A while back, I found a simple post on Linear portamento.  it's here.  It was a simple enough circuit but without the resistor and capacitor values, I couldn't get it to work.  I tried a bunch of shit and eventually figured it out.  It works like a charm--except the fact that it will sometimes--unexpectedly--but probably when I'm connecting or disconnecting the module-- it will "burn up" the LM324 quad amplifier chip I've got inside it.  I added a resistor on the output and that may have done the trick, though I have been extra careful with the module.  In reflection,  the addition of the 1k resistor to the output may have adversely affected the module and there is probably a better solution.  anyway, build at your own risk.  I am considering, the next time I build the module, adding an extra buffer on both sides of the circuit. or perhaps using 10ohm resistors/capacitor set up to limit the amount of current allowed into the circuit all together.   Keep in mind that I'm an amateur, here's what I built.

These values made the schematic work, there maybe other options that work as well.  Make sure you use a bi-polar capacitor.  also,  it may be hard to see, but there is a switch that connects from the right side of the 1k resistor and the two diodes facing in different directions.  They should be connected to a SPDT with center off (ON/OFF/ON) switch.  The switch enables the asymmetrical aspect of the portamento, so it sides only when ascending or descending between notes.

What isn't pictured in the schematic is the 1k resistor I added to the end of the output.  It's not in the schematic because like I said before,  I want to try something different next time.

I suggest trying it out on a breadboard first.  I do it with every circuit I make.



I built this module before I'd tried etching a PCB.  Turns out, its really easy to etch a PCB and I probably won't be doing these perf board set ups anymore.



The module is top row, far right.  It's a dual module, dunno, just because.
this pictures was taken later, as you can see,  I have more modules now

Here's a Demonstration of the module with a synthesizers.com oscillator.  Sorry that you can't see my fingers turning the knob or flipping the switch, but you get the idea.  ha ha. 


Catching up.... Updated Ring Modulator

I'm way behind.  I've built all all kinds of modules since my last blog post.  With each module I build,  I begin to understand how little I really know about electronics.  I'm learning a lot and I can now recognize reoccurring themes--especially with Op Amps--but I don't guarantee any designs I post on here.  I'm an amateur just trying to figure stuff out.....

So lets start with my updated ring modulator.  The ring modulator itself is a passive circuit but there's a huge volume loss after the signals(input and carrier) pass through the transformers.  The previous design used two LM741's to boost the signal before the transformer Diode ring.
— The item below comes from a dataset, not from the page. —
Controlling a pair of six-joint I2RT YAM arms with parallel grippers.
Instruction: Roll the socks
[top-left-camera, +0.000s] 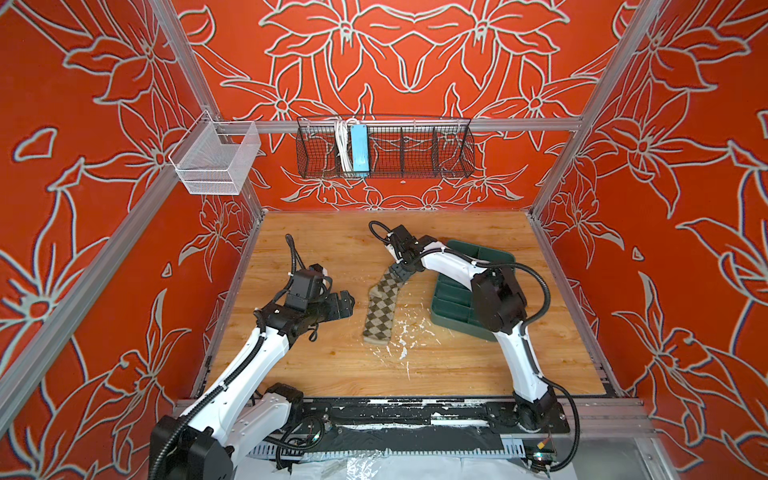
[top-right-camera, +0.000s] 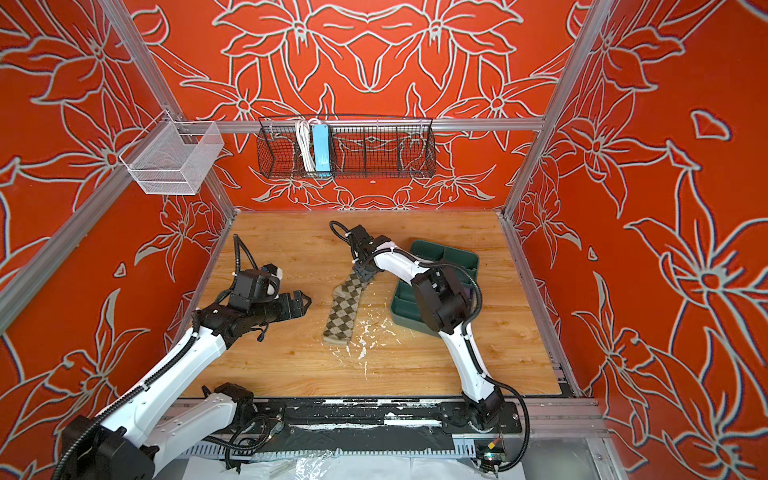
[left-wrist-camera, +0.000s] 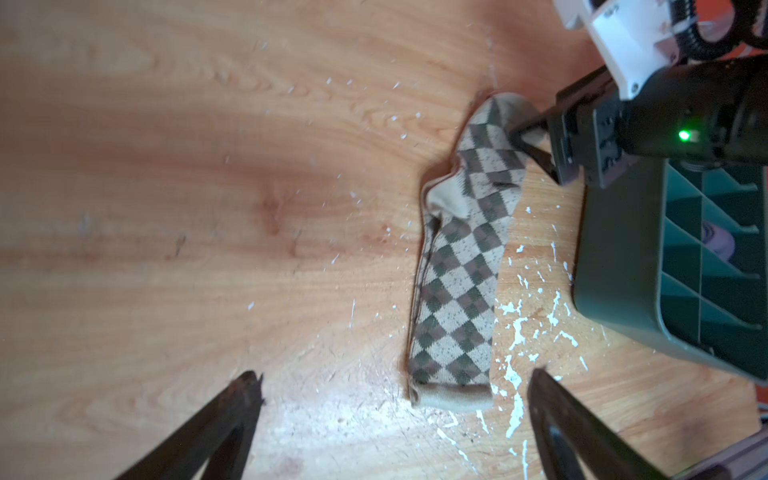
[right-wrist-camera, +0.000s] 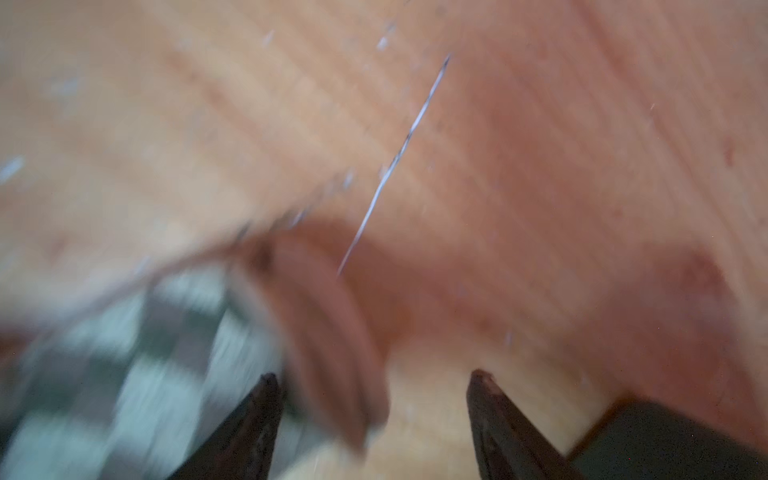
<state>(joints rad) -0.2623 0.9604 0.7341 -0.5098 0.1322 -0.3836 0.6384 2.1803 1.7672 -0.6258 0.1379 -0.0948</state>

The circuit design itself wasn't ideal, at high gain it caused high frequency oscillations and all it really did was overdrive the signal before the transformers.

I rebuilt the module with a single LM741 after the ring modulator circuit as a simple recovery amplifier, to account for the volume loss.
This is a sketch up of the schematic.  Since I bought the Ringmodulator kit from Synthrotek , I really only had to focus on the amplifier aspect of the circuit.  The two potentiometers control the incoming signal volume and arn't really necessary.



It was a simple enough circuit that I went ahead and  sketched the circuit freehand on a piece of copper clad pcb.


The circuit seems to work well, with little or no wave distortion.  I've seen some modules which add a 555 oscillator circuit, but I'm not personally a huge fan of the 555 or using the Ring Modulator with a constant frequency, so I kept mine simple and use external oscillator signals.

 

in the video I'm using two synthesizers.com oscillators with the ring modulator,  I'm controlling the gate with a simple arduino random midi generator sketch I made.  One oscillator is fed pitch voltage from the arduino and the other oscillator is fed pitch voltage from an ADSR.  then my camera ran out of batteries..... ENJOY!